Time to check foreign sales of the WB Electronics “Warmate” loitering munition. Cc: @Oded121351 @N_Waters89 @trbrtc pic.twitter.com/iaYID4i9NV
— Abraxas Spa (@AbraxasSpa) April 15, 2020
Bezzałogowce tego typu zostały dostarczone kilku odbiorcom zagranicznym. Wśród nich jest Turcja, która jest zaangażowana w konflikt po stronie GNA, ale też co najmniej kilka innych państw. Dlatego nie można jednoznacznie określić, przez kogo zostały użyte w Libii.
Analizując fotografie można natomiast przypuszczać, iż widoczny egzemplarz został uszkodzony jeszcze zanim został użyty. Wskazuje na to brak na zdjęciu skrzydeł i stateczników tylnych, pomimo tego, że widoczne i nieuszkodzone są elementy ich mocowania. Może to sugerować, że maszyna nie została całkowicie złożona przed uszkodzeniem przedniej części kadłuba, które jest dobrze widoczne.
Pomimo tego iż nie jest kompletny, Warmate na zdjęciu jest połączony z głowicą w wersji oznaczonej jako GK-1 HEAT IR. To wyposażony w kamerę termowizyjną wariant kumulacyjno-odłamkowy o masie 500g i penetracji minimum 180 mm RHA. Może to sugerować, że maszyna została uszkodzona podczas przygotowania do startu lub też zdobyto niekompletny, uszkodzony egzemplarz.
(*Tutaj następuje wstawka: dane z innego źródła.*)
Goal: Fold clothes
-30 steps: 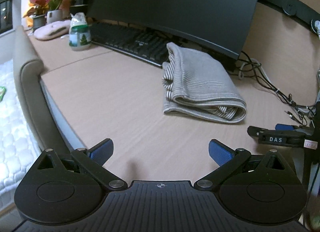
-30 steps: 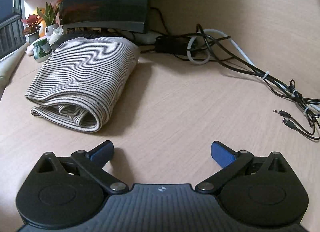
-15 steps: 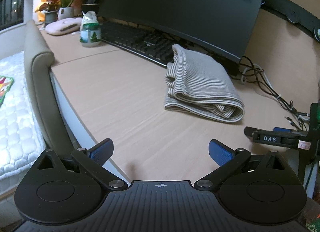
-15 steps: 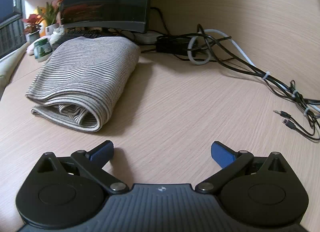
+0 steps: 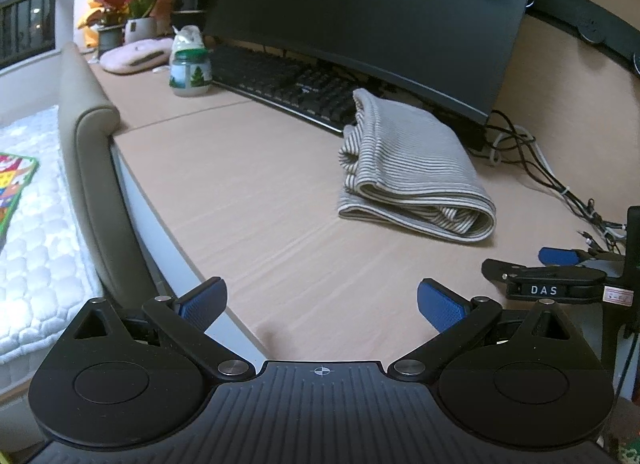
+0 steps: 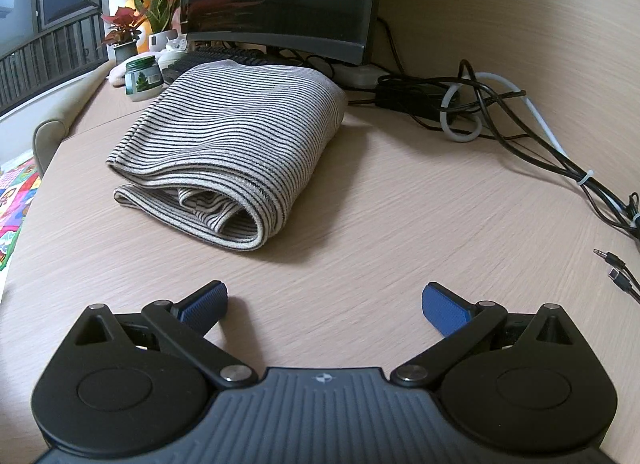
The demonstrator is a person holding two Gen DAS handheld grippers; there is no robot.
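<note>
A grey striped garment point(image 5: 412, 167) lies folded in a thick bundle on the wooden desk point(image 5: 260, 199), in front of the monitor. It also shows in the right wrist view point(image 6: 236, 143), ahead and left. My left gripper point(image 5: 320, 302) is open and empty, over the desk's near edge, well short of the garment. My right gripper point(image 6: 324, 304) is open and empty, low over the desk, a short way before the bundle's rolled end. The right gripper also shows at the right edge of the left wrist view point(image 5: 560, 270).
A monitor point(image 5: 372, 19) and black keyboard point(image 5: 288, 83) stand behind the garment. A jar point(image 5: 190, 73), potted plants point(image 5: 140, 11) and a pink object sit at the far left. Tangled cables point(image 6: 500, 111) run along the right. A padded chair arm point(image 5: 96, 167) and bed lie left of the desk.
My left gripper has drawn back and up, so the garment looks smaller and the desk edge and bed show more. My right gripper has lifted slightly. Both stay open.
</note>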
Pomimo bardzo skąpych informacji samo zdarzenie jest interesujące i stanowi potwierdzenie, że system jest używany operacyjnie.
W Libii są obecne między innymi rosyjskie zestawy przeciwlotnicze Pancyr, należące do sił ZEA (walczące z tureckimi uzbrojonymi bezzałogowcami taktycznymi typu Bakatayar TB2) osadzone na niemieckich ciężarówkach MAN, podobnie jak tureckie systemy walki elektronicznej KORAL. Ankara używa też w tym konflikcie samolotów wczesnego ostrzegania E-7 na bazie Boeinga 737. Z kolei nieco starsze amerykańskie zestawy przeciwlotnicze Hawk są używane przez obie strony konfliktu. Natomiast na wyposażeniu ZEA są także chińskie bezzałogowce klasy MALE rodziny Wing Loong.